The reasons for these differences are largely historical. The databases were developed, not with the aim of interoperating within a clump, but with the aim of serving specific local user groups, in unique local circumstances (including resourcing circumstances). The effect of the difference, of course, is poor interoperability - which is to say that the results obtained from searching the virtual catalogue are not as good as they would be if you were searching one single coherent union catalogue with standardised data. For example:

  • Zero hits in any given library on an author search can mean either that the library has no items by that author, or that it has but the items have not been catalogued yet, or that it has but that this particular library system will show author hits for surname searches only and show none if the forename is included in the search
  • Zero hits in any given library for a subject search can mean either that the library has nothing on that subject, or that it has but has no subject index, or that it has a subject index but does not use that particular subject term, or that it has but that its older records don't have subject terms in them
  • Twice as many hits in one library than in another on a title keyword search may mean that the library has twice as many relevant items, or it may just mean that the other library does not index as many potentially relevant fields

- not the kind of helpful results you would hope to get from a union catalogue, virtual or otherwise.

There are a number of points that should be noted about this state of affairs, however:

  1. For the most part, the differences between the sites are either inherent in the catalogue data itself or, in the case of the indexing differences, are there because the sites in question have attempted to optimise access to materials for local users to help circumvent poor original data or low staffing levels. Any attempt to create a physical union catalogue to replace the virtual one would also have the same problem with data deficiency and would either have to:
    • Improve the data and then build better indices
    • Leave the data as is and cope with the same deficiencies in indices and indexing practice as the virtual catalogue
    • Leave the data as is and build the same indices for all sites but lose the optimisation at the sites with poor data

    In short, these problems are also problems for the physical union catalogue model.

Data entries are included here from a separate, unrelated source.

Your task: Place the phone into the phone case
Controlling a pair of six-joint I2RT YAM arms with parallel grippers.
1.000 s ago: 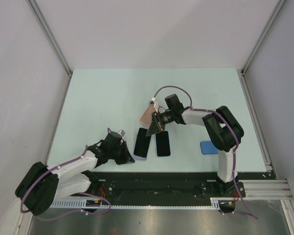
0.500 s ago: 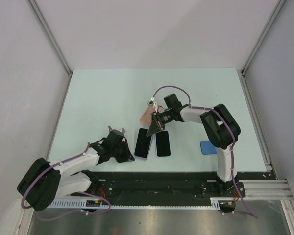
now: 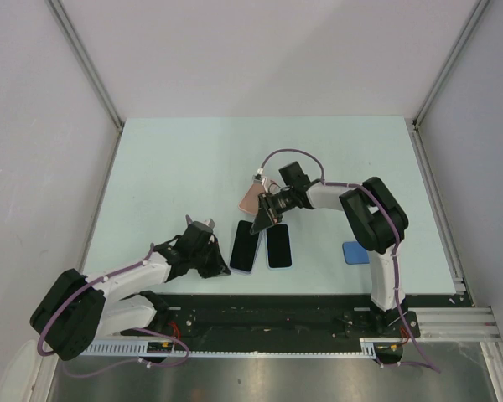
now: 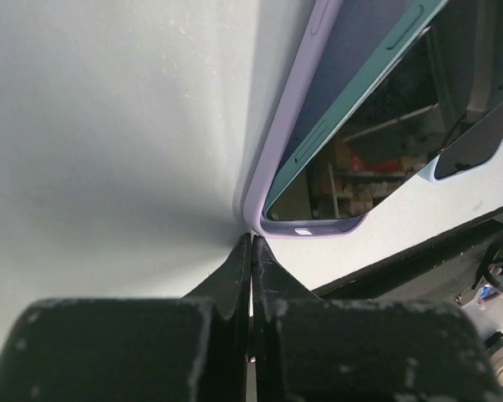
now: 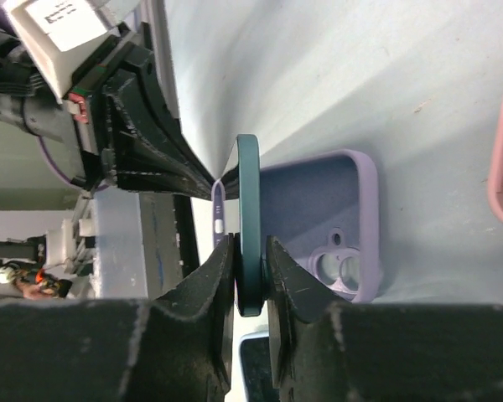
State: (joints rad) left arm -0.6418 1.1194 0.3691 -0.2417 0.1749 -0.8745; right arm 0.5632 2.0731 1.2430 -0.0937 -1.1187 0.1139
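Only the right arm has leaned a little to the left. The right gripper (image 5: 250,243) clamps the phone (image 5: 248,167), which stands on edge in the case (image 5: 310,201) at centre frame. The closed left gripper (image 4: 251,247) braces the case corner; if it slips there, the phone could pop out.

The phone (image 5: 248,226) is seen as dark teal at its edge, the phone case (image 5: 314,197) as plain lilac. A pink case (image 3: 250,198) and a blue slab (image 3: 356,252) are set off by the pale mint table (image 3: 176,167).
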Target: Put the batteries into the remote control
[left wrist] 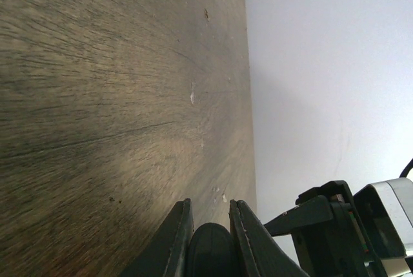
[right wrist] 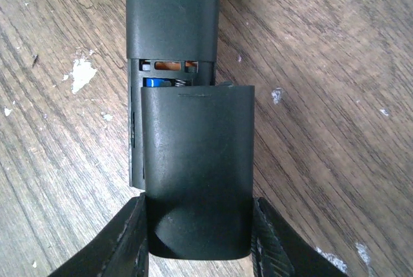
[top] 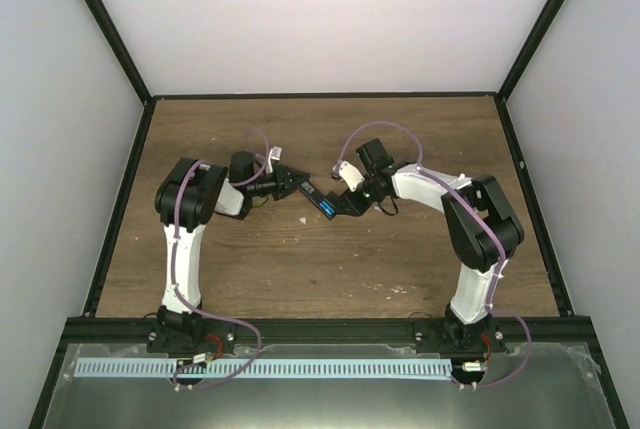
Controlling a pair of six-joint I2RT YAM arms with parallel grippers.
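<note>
The black remote control (top: 310, 193) is held above the table's middle between both grippers. My left gripper (top: 288, 185) is shut on its rounded end (left wrist: 210, 251), seen between the fingers (left wrist: 177, 238) in the left wrist view. My right gripper (right wrist: 199, 225) is shut on the black squarish cover piece (right wrist: 197, 148) and holds it over the remote's open compartment. The remote's back (right wrist: 171, 25) carries a QR label. A blue battery (right wrist: 155, 82) shows in the gap above the cover's edge, and blue also shows from above (top: 326, 207). A second battery is hidden.
The wooden table (top: 320, 269) has pale specks of debris (right wrist: 80, 73). Black frame rails run along its sides and back (top: 320, 96), with white walls behind. The right arm's wrist (left wrist: 361, 225) shows close beside my left gripper.
</note>
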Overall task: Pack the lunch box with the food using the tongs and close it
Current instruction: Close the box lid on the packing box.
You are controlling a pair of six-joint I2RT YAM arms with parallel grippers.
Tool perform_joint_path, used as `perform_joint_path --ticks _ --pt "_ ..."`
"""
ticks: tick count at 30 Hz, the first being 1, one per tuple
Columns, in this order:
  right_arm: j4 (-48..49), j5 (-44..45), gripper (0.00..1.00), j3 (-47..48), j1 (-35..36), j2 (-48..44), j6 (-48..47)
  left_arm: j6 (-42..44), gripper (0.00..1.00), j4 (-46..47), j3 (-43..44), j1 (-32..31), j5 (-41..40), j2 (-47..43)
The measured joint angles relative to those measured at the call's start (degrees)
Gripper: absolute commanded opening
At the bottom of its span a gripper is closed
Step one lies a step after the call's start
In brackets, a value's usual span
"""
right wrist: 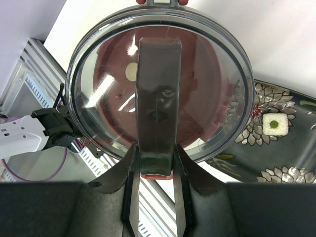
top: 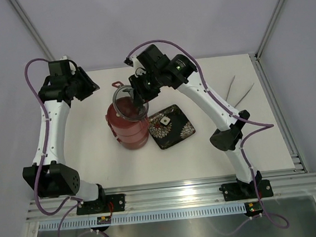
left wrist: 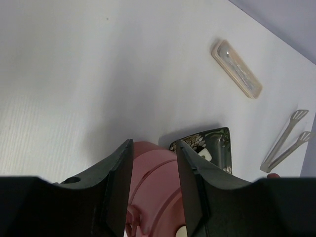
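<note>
The lunch box (top: 128,130) is a stack of dusty-red bowls in the middle of the table, its red side also showing in the left wrist view (left wrist: 155,182). Its round grey see-through top lid (top: 123,96) hangs tilted just above the stack. My right gripper (right wrist: 156,148) is shut on the lid's dark handle (right wrist: 158,98), and the red stack shows through the lid (right wrist: 98,89). My left gripper (left wrist: 154,143) is open and holds nothing, back and left of the stack (top: 90,86). The silvery tongs (top: 239,91) lie at the far right (left wrist: 286,143). No food shows.
A black flower-patterned plate (top: 170,127) lies right of the stack, a small white square (right wrist: 275,124) on it; the left wrist view catches its corner (left wrist: 217,145). A long translucent case (left wrist: 237,69) lies farther off. A metal rail (top: 171,198) runs along the near edge.
</note>
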Motion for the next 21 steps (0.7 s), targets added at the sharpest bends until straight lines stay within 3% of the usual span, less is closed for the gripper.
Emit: perform_joint_path --ticks 11,21 --pt "-0.15 0.02 0.0 2.21 1.42 2.29 -0.02 0.22 0.43 -0.24 -3.39 2.08 -0.98 -1.97" --pt "0.13 0.35 0.0 2.93 1.79 3.13 0.02 -2.51 0.41 7.1 -21.68 2.08 5.9 -1.2"
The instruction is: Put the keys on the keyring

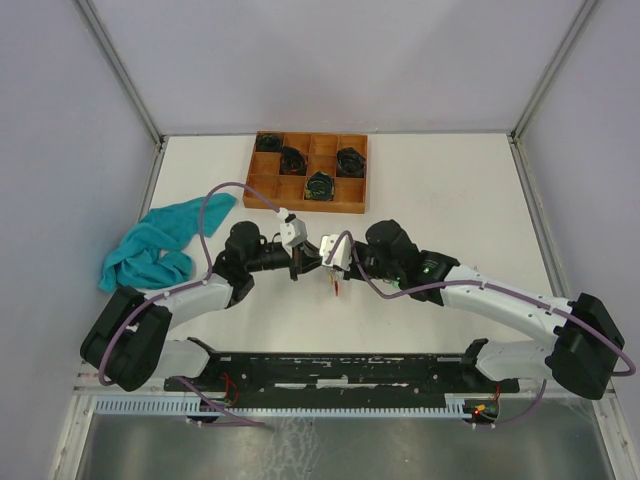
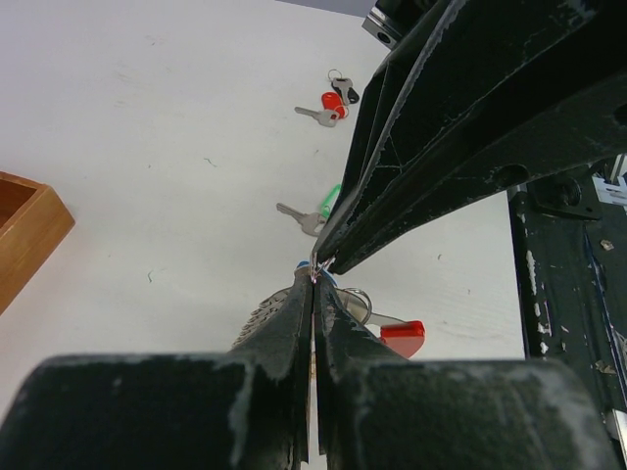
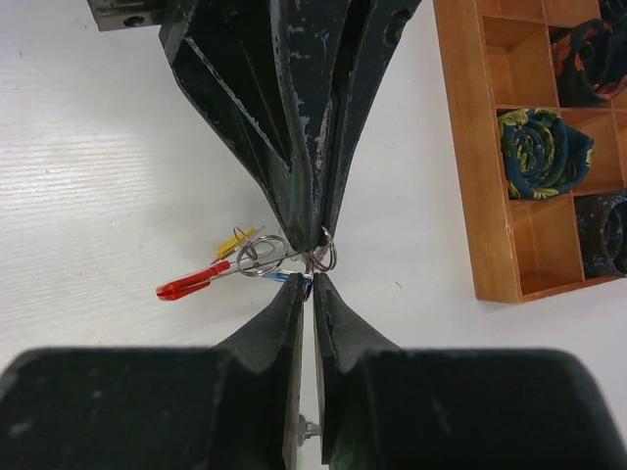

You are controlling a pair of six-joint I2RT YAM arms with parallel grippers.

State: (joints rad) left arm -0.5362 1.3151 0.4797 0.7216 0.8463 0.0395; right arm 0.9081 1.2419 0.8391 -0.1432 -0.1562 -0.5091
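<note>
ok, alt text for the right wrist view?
The left fingers, reaching down from the top, pinch a keyring of red, yellow and blue tagged keys just above the right fingers. A wooden tray of coiled bundles sits right.

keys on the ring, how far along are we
Seemingly done: red-tagged key and yellow-tagged key hang at the keyring. In hand: left pincer and right pincer meet tip to tip at the ring, a blue tag between. To do: green-tagged key lies loose on the table.

White table [image 1: 450, 200] between pale lilac walls [image 1: 330, 60]
</note>
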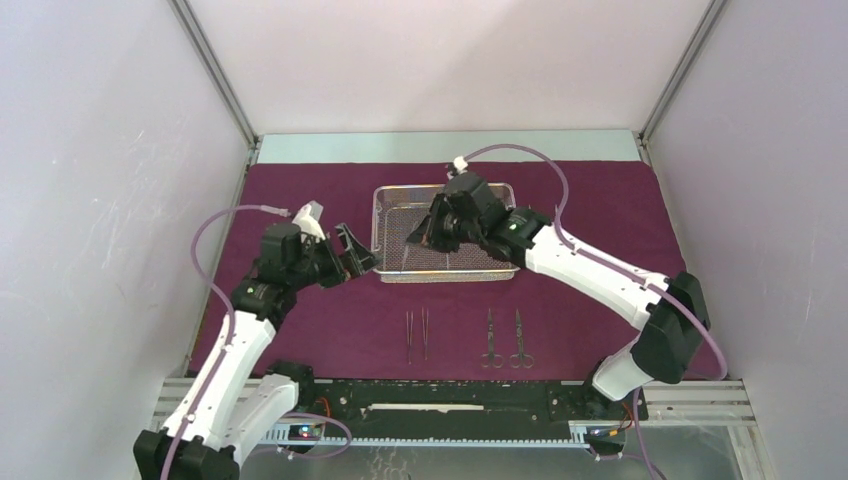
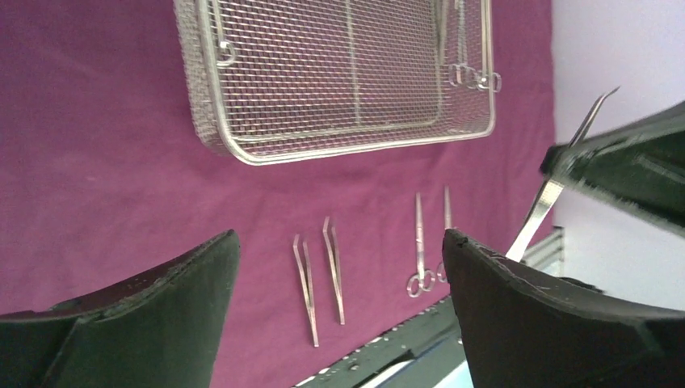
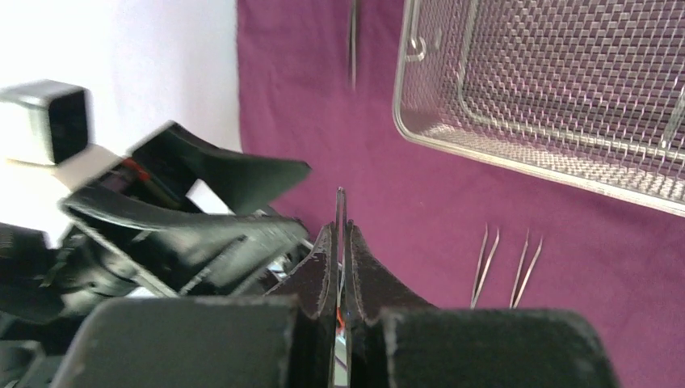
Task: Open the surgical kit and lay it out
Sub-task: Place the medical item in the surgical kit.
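Note:
The maroon cloth point(image 1: 300, 320) lies spread flat over the table. On it at the back stands the wire-mesh tray point(image 1: 400, 187), with ring-handled instruments point(image 2: 472, 77) still inside at one end. Two tweezers point(image 1: 416, 334) and two scissors point(image 1: 505, 341) lie in a row near the front edge. My right gripper point(image 1: 416, 240) hovers over the tray's left front corner, shut on a slim curved-tip tweezers point(image 2: 549, 202); the steel strip shows between its pads point(image 3: 340, 218). My left gripper point(image 1: 358, 252) stands wide open just left of it, nothing between its fingers point(image 2: 161, 307).
The two grippers are close together at the tray's left front corner; the left gripper point(image 3: 202, 202) fills the left of the right wrist view. Grey walls enclose the table on three sides. The black base rail point(image 1: 450, 400) runs along the near edge.

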`<action>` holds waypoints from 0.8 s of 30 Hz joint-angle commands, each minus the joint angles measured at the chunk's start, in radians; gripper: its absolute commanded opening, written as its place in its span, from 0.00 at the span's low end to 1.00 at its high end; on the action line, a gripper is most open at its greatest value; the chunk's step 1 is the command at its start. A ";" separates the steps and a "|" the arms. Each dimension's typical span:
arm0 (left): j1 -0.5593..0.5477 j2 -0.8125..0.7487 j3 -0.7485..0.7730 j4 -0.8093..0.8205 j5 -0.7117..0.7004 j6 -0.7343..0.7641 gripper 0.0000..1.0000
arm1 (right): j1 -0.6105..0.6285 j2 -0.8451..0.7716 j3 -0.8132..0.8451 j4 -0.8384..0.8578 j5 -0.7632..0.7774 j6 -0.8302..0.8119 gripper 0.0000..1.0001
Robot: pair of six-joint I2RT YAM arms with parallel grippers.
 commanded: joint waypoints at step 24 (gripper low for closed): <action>0.007 -0.219 0.035 -0.177 -0.284 0.238 1.00 | 0.314 0.338 0.063 -0.162 0.127 0.091 0.00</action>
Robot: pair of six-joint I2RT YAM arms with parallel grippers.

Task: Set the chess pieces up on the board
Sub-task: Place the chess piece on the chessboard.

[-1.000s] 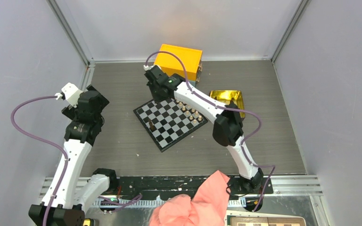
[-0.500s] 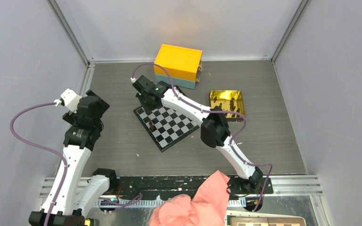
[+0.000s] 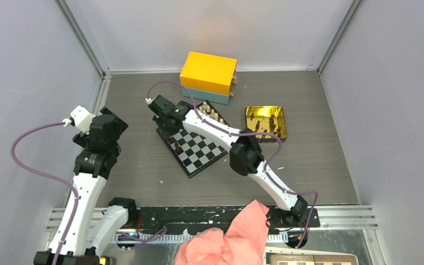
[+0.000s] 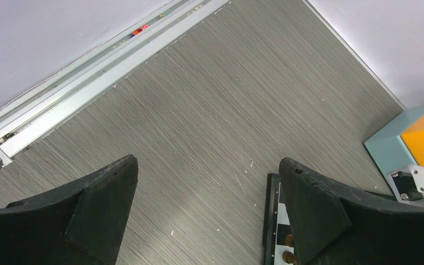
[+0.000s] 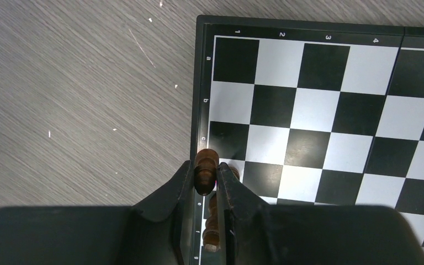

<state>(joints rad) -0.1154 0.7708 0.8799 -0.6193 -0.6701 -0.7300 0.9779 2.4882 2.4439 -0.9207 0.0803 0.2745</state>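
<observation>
Right arm has swung left across the board since a second ago, away from the far side and over to the left corner, uncovering the light pieces by the far edge! And look at the right gripper: fingers drawn narrow, pinching a dark piece high on its body, with the head poking out above the tips. It hangs right over the lettered border, just outside the first file, and a second dark piece stands close behind, between the fingers. The left gripper is spread wide, holding nothing, out over bare table well off to the side. A little turned chessman like this should be featherlight, stiff and smooth, likely to twist or pop out of a pinch, so mid-body below the head looks the safest hold. Its narrow base will tip at a nudge, so set it down square.
</observation>
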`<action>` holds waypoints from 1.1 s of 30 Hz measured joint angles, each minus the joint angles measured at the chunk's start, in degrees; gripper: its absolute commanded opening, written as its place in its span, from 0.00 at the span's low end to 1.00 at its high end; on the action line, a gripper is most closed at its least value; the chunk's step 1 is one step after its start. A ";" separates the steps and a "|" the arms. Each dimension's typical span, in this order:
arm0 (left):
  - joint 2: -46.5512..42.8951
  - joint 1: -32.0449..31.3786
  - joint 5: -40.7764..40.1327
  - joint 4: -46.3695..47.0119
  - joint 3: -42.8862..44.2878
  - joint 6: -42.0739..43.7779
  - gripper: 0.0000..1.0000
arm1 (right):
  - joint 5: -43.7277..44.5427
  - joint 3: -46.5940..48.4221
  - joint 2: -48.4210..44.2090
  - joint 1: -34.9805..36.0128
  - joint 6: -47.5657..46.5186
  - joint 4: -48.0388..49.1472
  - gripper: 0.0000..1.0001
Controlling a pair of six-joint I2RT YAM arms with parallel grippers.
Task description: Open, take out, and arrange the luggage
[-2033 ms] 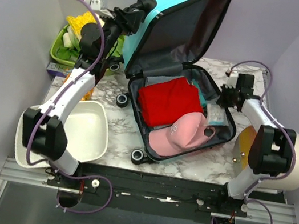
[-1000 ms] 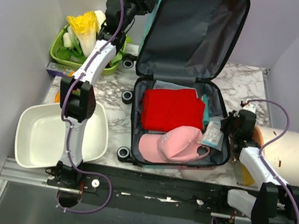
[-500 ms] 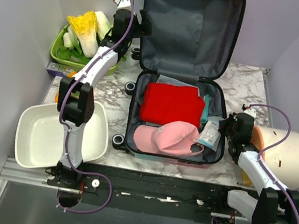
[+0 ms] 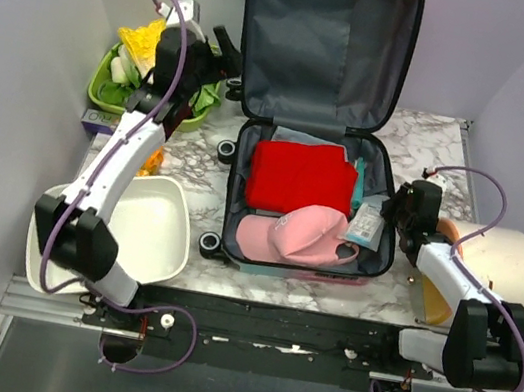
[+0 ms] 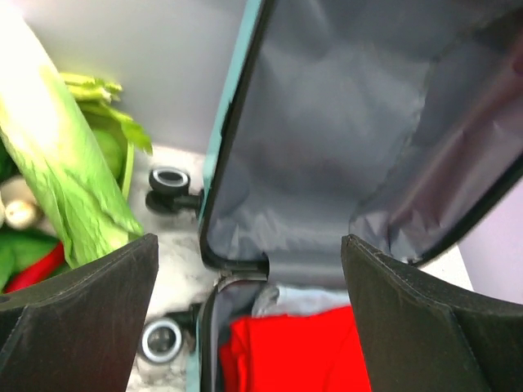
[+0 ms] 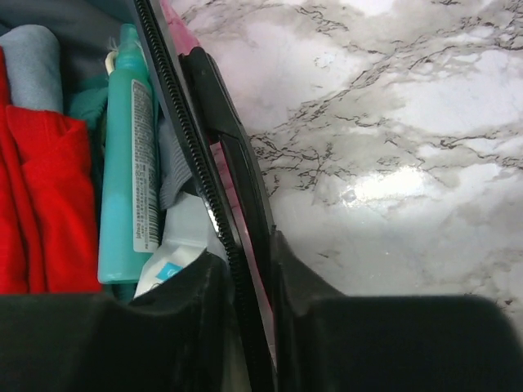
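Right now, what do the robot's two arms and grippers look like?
The left arm and right arm share white link shells and bulky black joint housings, and a purple cable loops loosely along each. The left gripper has broad, flat black fingers; the right gripper's are black too.

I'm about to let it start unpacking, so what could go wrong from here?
1. The lid stands upright with only the wall behind it, and the open left gripper is off it. It could fall shut during unpacking.
2. The right gripper straddles the side wall of the luggage. Lifting away at an angle could catch the rim and drag it sideways.
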 measured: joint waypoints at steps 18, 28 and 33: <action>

  2. Although work is required to enable this, it is theoretically possible for a clumping gateway to get as good a result from a local catalogue as would be obtained through the local catalogue itself. If one site is known not to have a subject index and to normally offer its users a title keyword or class search as an alternative, together with advice on how to get the best results, then users of the clumping gateway can be given this information before a search, or in response to no hits from a subject search of that site. Even better perhaps, an automatic alternative search might be run by the system using synonyms if the user chose to do a subject search of the clump that included the site in question (not as simple as it sounds, admittedly). This approach would not solve every problem, but it could provide a valuable interim solution that would provide an acceptable level of service until the interoperability problems themselves could be tackled. CAIRNS plans to attempt to implement and evaluate mechanisms of this kind during the year 2000, although it will also aim to produce proposals for resolving the base data problems in the longer term.
  3. None of these problems with data and indexing are insurmountable. Given the will, the time, and the resources, they are all resolvable, although in some areas the resources required are significant. Many can be solved by rebuilding indexes or reformating data or changing record formats during a system replacement. Others might be tackled as part of retroconversions necessary for other reasons. The increasing necessity for institutions to engage in collaborative collection development initiatives and the encouragement to do so from programmes such as the RSLP is likely to increase pressure on individual institutions to solve such data-based interoperability problems. However, consideration might also be given to implementing a programme of national funding to help deal with some of the more costly problems in this area

Other interoperability problems

Other interoperability problems encountered in the CAIRNS clump and probably echoed elsewhere are:

  1. The fact that it is sometimes necessary to send different Z39.50 attribute combinations to different servers in the clump in order to get comparable results and many of the Z39.50 clients available do not support this feature.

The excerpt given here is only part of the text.